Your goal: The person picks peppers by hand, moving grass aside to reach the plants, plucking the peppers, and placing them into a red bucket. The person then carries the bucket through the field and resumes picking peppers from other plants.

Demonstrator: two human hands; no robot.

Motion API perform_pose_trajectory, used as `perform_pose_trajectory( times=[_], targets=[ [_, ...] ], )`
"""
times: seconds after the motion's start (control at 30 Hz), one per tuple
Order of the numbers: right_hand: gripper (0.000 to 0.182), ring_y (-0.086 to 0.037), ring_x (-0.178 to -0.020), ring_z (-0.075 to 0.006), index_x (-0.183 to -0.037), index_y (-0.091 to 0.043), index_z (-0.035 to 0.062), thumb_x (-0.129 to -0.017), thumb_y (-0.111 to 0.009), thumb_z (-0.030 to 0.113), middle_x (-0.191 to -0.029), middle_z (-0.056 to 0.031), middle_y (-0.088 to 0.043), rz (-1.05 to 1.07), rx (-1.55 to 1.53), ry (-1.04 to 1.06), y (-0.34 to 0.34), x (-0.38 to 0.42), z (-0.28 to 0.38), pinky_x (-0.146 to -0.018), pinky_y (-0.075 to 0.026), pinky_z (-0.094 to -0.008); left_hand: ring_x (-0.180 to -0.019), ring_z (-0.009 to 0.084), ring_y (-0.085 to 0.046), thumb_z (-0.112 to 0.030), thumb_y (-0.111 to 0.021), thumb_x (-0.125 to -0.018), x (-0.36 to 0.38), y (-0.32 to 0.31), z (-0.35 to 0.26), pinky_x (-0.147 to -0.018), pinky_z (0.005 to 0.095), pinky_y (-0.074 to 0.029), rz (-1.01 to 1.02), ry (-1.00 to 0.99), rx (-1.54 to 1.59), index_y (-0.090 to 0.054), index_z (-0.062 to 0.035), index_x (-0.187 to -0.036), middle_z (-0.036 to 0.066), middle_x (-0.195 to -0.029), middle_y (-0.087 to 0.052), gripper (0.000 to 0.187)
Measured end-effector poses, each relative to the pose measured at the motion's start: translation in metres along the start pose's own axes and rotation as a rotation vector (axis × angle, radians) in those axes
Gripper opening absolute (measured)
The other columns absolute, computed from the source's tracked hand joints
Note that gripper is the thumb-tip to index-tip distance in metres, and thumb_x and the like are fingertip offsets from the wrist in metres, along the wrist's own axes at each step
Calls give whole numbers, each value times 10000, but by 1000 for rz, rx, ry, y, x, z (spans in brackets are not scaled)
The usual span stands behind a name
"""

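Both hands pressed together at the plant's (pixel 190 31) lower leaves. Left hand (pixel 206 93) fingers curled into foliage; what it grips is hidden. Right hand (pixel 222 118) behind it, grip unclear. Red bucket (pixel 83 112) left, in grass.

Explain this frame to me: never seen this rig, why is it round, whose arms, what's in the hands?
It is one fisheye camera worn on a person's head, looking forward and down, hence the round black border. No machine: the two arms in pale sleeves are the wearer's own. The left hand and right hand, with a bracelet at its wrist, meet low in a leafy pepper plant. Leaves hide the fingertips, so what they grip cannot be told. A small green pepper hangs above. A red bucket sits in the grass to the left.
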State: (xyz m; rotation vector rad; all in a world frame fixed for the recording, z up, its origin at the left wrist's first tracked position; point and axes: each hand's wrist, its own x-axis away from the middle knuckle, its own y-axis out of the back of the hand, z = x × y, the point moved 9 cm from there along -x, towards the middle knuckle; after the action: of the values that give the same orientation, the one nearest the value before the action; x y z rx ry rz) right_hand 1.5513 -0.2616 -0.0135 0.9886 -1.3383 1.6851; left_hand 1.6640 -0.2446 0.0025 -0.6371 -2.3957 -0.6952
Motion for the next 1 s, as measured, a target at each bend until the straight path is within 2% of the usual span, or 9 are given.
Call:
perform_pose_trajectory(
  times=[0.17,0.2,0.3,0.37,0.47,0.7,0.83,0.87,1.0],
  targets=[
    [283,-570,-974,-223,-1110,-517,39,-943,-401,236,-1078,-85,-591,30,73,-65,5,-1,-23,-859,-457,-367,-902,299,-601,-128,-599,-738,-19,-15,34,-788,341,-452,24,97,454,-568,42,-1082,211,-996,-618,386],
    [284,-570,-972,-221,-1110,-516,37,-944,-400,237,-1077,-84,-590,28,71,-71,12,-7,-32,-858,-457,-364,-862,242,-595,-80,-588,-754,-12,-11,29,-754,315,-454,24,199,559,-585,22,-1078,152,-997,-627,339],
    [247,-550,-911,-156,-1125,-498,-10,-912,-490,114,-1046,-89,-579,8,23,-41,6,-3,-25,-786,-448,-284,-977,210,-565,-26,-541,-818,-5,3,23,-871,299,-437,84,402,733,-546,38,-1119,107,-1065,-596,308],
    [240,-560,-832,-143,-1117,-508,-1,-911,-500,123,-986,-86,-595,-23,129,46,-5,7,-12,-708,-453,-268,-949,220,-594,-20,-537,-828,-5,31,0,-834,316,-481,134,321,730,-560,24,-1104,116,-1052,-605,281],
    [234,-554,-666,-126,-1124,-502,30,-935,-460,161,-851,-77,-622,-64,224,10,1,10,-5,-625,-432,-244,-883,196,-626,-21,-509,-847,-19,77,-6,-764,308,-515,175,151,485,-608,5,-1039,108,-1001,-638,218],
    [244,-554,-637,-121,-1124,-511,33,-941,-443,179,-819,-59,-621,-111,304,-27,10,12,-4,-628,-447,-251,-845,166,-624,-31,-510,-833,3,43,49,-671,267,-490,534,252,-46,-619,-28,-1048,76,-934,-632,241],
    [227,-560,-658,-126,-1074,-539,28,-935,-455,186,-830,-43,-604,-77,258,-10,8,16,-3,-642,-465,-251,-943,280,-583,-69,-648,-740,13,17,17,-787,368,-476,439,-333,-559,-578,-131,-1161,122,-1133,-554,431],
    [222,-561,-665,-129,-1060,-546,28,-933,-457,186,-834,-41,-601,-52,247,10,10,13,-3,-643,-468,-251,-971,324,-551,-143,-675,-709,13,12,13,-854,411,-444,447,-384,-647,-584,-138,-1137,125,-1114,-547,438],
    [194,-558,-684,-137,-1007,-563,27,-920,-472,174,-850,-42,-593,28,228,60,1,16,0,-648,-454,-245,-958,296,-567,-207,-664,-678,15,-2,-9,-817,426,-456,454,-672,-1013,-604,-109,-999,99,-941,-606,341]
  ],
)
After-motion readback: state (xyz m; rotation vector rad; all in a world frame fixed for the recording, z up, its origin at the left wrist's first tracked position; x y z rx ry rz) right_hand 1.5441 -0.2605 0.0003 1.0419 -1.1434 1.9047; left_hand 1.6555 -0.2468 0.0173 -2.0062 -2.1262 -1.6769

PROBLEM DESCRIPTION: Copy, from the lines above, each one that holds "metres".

ANSWER SECTION:
Measured end-effector poses, each relative to the pose measured at the motion's start: translation in metres along the start pose's own axes and rotation as a rotation vector (axis × angle, radians) in those axes
Note that gripper is the thumb-tip to index-tip distance in metres, and thumb_x and the like are fingertip offsets from the wrist in metres, along the wrist's own axes at each step

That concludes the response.